El aire tiene un valor inestimable para el piel roja, ya que todos los seres comparten un mismo aliento: la bestia, el árbol, el hombre, todos respiramos el mismo aire. El hombre blanco no parece consciente del aire que respira; como un moribundo que agoniza durante muchos días, es insensible al hedor. Pero si les vendemos nuestras tierras deben recordar que el aire es inestimable, que el aire comparte su espíritu con la vida que sostiene. El viento que dio a nuestros abuelos el primer soplo de vida también recibe sus últimos suspiros. Y si les vendemos nuestras tierras, ustedes deben conservarlas como cosa aparte y sagrada, como un lugar donde hasta el hombre blanco pueda saborear el viento perfumado por las flores de las praderas.
Por ello, consideramos su oferta de comprar nuestras tierras. Si decidimos aceptarla yo pondré una condición: el hombre blanco debe tratar a los animales de esta tierra como a sus hermanos.

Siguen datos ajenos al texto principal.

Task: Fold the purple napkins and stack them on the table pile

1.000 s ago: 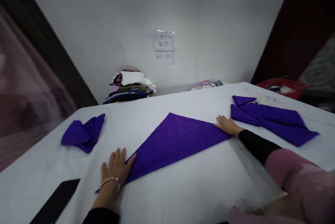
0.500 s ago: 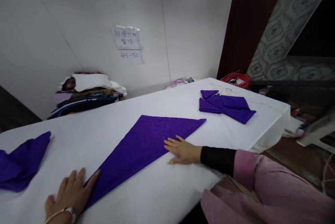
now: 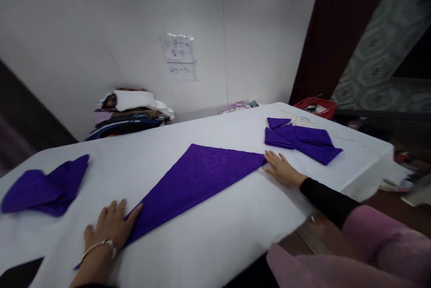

Soy un salvaje y no comprendo otro modo de vida. He visto a miles de búfalos pudriéndose en las praderas, muertos a tiros por el hombre blanco desde un tren en marcha. Soy un salvaje y no comprendo cómo una máquina humeante puede importar más que el búfalo al que nosotros matamos sólo para sobrevivir.
¿Qué seria del hombre sin los animales? Si todos fueran exterminados, el hombre también moriría de una gran soledad espiritual, porque lo que les suceda a los animales también le sucederá al hombre. Todo va enlazado. Deben enseñarles a sus hijos que el suelo que pisan son las cenizas de nuestros abuelos. Inculquen a sus hijos que la tierra está enriquecida con las vidas de nuestros semejantes a fin de que sepan respetarla. Enseñen a sus hijos que nosotros hemos enseñado a los nuestros que la tierra es nuestra madre. Todo lo que ocurra a la tierra le ocurrirá a los hijos de la tierra. El hombre no tejió la trama de la vida; él es sólo un hilo. Lo que hace con la trama se lo hace a sí mismo.
Ni siquiera el hombre blanco, cuyo Dios pasea y habla con él de amigo a amigo, queda exento del sentido común. Después de todo quizá seamos hermanos. Ya veremos. Sabemos una cosa que el hombre blanco descubra en su día: nuestro Dios es el mismo Dios. Ustedes pueden pensar ahora que Él les pertenece, lo mismo que desean que nuestras tierras les pertenezcan, pero no es así. Él es el Dios de los hombres y su compasión se comparte por igual entre piel roja y el hombre blanco. Esta tierra tiene un valor inestimable para Él y si se daña se provocaría la ira del Creador. También los blancos se extinguirán quizá antes que las demás tribus. Contaminan sus lechos y una noche perecerán ahogados en sus propios residuos.
Pero ustedes caminarán hacia su destrucción rodeados de gloria, inspirados por la fuerza del Dios que los trajo a esta tierra y que, por algún designio especial, les dio dominio sobre ella y sobre el piel roja. Ese destino es un misterio para nosotros, pues no entendemos por qué se exterminan búfalos, se doman los caballos salvajes, se saturan los rincones secretos de los bosques con aliento de tantos hombres y se atiborra el paisaje de las exuberantes colinas con cables parlantes. ¿Dónde está el matorral? Destruido. ¿Dónde está el águila? Desapareció. Termina la vida y comienza la supervivencia.